Every line of the material that holds "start" should be counted; give the number and nothing more.
--
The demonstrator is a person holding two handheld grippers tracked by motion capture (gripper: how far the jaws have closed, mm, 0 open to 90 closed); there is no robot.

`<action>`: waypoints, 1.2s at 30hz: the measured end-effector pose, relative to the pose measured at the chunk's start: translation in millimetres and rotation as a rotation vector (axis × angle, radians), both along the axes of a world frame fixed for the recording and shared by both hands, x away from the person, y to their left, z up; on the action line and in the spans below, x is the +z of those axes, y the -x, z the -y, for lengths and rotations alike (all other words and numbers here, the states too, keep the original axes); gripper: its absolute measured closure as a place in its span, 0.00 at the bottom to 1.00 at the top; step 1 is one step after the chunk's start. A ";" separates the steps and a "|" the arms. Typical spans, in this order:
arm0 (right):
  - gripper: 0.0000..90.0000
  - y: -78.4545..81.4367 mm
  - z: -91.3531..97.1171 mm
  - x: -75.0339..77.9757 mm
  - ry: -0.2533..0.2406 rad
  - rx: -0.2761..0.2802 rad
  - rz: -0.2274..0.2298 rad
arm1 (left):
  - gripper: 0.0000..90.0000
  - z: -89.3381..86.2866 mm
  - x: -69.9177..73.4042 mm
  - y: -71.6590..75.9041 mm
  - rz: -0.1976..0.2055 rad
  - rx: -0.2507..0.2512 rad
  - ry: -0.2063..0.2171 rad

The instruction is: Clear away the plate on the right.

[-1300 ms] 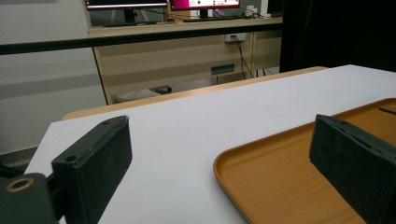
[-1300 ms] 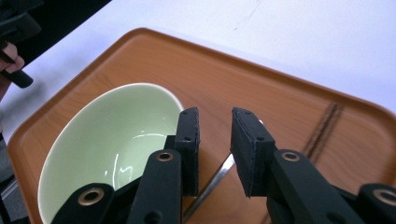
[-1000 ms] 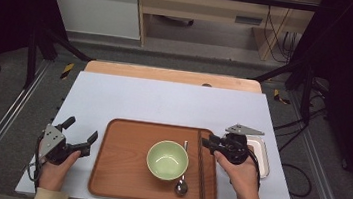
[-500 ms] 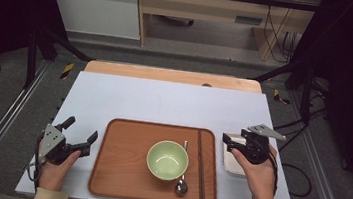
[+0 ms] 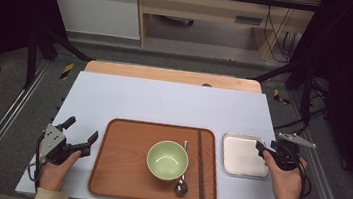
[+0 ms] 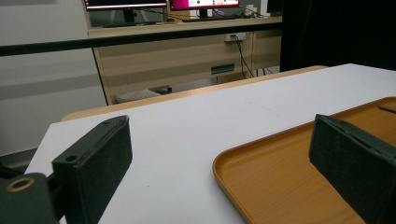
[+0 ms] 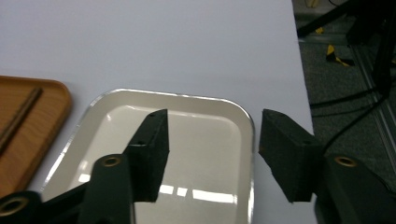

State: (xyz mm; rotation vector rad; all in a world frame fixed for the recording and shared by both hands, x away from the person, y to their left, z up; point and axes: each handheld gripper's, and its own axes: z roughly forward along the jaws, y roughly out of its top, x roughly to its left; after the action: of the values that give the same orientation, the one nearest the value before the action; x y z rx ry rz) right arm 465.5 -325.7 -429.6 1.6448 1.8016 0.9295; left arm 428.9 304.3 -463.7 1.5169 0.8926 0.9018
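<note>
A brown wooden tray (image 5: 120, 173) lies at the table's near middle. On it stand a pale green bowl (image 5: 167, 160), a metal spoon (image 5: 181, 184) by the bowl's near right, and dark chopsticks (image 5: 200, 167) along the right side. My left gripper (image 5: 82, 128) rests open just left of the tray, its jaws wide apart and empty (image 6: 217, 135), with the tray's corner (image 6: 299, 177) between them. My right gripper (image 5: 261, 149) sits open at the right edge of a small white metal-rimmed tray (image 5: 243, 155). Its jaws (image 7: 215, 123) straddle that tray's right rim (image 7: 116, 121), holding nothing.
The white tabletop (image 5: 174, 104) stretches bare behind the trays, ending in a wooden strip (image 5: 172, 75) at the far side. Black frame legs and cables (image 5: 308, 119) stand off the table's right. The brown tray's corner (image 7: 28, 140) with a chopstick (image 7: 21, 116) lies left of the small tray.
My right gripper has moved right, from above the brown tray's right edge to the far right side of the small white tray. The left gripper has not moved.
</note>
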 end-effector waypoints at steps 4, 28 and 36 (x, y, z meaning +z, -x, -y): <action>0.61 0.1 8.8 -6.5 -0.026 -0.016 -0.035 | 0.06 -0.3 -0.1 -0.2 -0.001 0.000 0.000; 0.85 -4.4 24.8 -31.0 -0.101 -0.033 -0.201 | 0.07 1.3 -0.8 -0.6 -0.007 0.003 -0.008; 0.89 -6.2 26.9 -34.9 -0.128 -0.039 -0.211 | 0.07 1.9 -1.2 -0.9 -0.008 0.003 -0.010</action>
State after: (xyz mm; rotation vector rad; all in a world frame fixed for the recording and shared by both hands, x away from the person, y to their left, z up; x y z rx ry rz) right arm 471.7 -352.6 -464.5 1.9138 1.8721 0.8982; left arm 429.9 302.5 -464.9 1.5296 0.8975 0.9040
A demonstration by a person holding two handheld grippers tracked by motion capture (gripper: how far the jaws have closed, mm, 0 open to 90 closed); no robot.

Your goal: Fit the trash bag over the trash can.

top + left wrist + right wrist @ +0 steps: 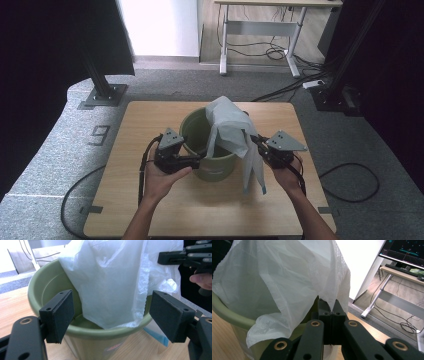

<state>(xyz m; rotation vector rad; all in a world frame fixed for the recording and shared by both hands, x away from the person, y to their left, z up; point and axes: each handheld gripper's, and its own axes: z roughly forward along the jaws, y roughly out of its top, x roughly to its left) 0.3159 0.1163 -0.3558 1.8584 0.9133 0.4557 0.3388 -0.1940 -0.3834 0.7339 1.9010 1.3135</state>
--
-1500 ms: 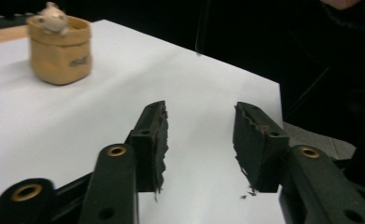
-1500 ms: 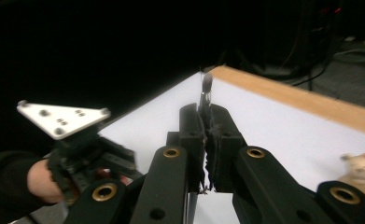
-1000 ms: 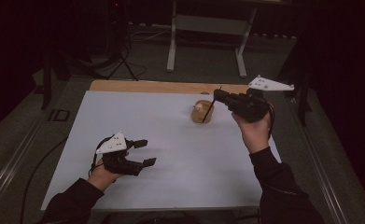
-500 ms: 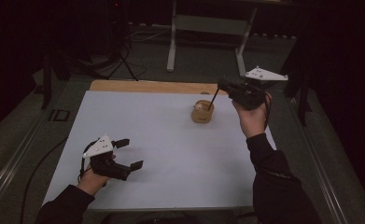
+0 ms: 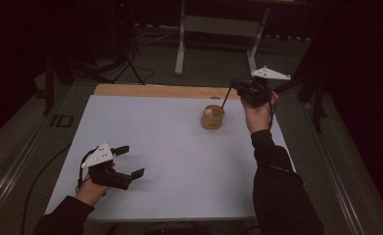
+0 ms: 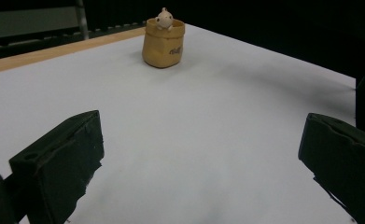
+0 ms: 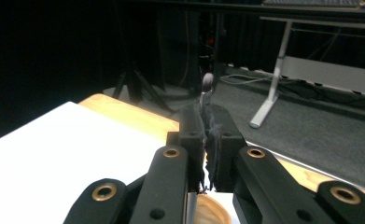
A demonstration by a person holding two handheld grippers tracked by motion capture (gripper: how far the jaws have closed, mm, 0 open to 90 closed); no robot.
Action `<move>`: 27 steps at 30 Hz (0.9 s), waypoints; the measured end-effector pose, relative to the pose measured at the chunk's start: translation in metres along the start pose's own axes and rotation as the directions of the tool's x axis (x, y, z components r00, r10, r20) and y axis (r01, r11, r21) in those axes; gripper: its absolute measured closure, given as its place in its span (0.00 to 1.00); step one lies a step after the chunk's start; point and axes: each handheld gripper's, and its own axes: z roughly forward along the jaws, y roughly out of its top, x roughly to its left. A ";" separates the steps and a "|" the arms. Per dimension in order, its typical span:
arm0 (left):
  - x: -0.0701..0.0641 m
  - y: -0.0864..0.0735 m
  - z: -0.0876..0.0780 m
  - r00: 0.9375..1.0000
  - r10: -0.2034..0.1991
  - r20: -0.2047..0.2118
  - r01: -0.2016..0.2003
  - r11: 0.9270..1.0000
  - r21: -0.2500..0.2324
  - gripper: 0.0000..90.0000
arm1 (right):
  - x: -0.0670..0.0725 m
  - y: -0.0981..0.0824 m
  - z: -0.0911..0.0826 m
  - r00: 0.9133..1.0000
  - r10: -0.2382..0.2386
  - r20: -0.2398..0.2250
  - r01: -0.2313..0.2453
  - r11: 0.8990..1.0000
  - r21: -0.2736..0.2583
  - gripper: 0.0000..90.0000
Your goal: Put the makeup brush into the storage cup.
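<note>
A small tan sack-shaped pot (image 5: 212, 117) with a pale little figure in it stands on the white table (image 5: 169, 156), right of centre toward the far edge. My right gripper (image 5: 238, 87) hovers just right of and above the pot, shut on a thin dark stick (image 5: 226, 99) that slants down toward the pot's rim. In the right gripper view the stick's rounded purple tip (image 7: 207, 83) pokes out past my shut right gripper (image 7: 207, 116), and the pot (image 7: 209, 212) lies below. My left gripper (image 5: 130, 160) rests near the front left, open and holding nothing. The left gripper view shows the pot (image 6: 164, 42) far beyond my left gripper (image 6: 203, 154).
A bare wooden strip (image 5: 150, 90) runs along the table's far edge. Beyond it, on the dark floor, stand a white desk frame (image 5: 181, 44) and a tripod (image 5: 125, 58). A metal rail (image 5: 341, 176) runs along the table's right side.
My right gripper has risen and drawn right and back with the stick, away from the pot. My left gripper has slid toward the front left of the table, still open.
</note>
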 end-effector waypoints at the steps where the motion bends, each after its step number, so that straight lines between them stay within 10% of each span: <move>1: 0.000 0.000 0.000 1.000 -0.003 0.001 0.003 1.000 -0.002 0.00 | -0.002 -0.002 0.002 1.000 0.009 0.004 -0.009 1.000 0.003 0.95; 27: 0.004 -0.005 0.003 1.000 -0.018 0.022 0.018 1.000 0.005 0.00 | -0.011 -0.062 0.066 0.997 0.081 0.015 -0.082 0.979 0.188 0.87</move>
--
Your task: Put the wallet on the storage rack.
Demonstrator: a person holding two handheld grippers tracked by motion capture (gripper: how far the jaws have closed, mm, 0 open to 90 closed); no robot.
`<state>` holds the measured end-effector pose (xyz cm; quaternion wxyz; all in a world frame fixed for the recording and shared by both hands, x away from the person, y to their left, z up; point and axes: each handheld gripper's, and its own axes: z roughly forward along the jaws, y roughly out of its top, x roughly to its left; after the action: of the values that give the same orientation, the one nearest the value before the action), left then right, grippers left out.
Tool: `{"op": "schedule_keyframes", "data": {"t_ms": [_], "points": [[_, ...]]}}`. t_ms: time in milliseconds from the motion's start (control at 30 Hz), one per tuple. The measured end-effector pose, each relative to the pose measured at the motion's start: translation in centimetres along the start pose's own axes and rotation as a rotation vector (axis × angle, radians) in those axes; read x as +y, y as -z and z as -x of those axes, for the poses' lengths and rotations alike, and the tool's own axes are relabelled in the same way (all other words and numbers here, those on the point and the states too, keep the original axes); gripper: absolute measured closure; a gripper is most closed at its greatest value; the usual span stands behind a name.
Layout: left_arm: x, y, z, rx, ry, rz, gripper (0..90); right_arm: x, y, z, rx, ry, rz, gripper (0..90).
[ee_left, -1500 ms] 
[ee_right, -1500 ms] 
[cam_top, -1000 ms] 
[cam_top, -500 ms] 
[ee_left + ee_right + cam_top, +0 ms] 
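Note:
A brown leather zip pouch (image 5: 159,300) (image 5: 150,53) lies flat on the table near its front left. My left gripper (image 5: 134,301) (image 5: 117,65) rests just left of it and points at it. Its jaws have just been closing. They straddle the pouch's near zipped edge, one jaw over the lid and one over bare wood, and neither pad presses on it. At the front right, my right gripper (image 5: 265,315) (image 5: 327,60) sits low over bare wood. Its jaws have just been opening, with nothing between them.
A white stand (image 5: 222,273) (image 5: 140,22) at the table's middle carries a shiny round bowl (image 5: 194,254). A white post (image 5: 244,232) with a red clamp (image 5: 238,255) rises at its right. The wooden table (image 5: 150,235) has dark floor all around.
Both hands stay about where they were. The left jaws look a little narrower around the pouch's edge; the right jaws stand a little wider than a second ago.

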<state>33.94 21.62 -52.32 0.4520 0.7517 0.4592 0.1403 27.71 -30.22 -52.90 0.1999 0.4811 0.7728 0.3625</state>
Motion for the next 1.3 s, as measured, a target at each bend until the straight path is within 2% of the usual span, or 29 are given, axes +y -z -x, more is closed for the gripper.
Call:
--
Solved problem: 3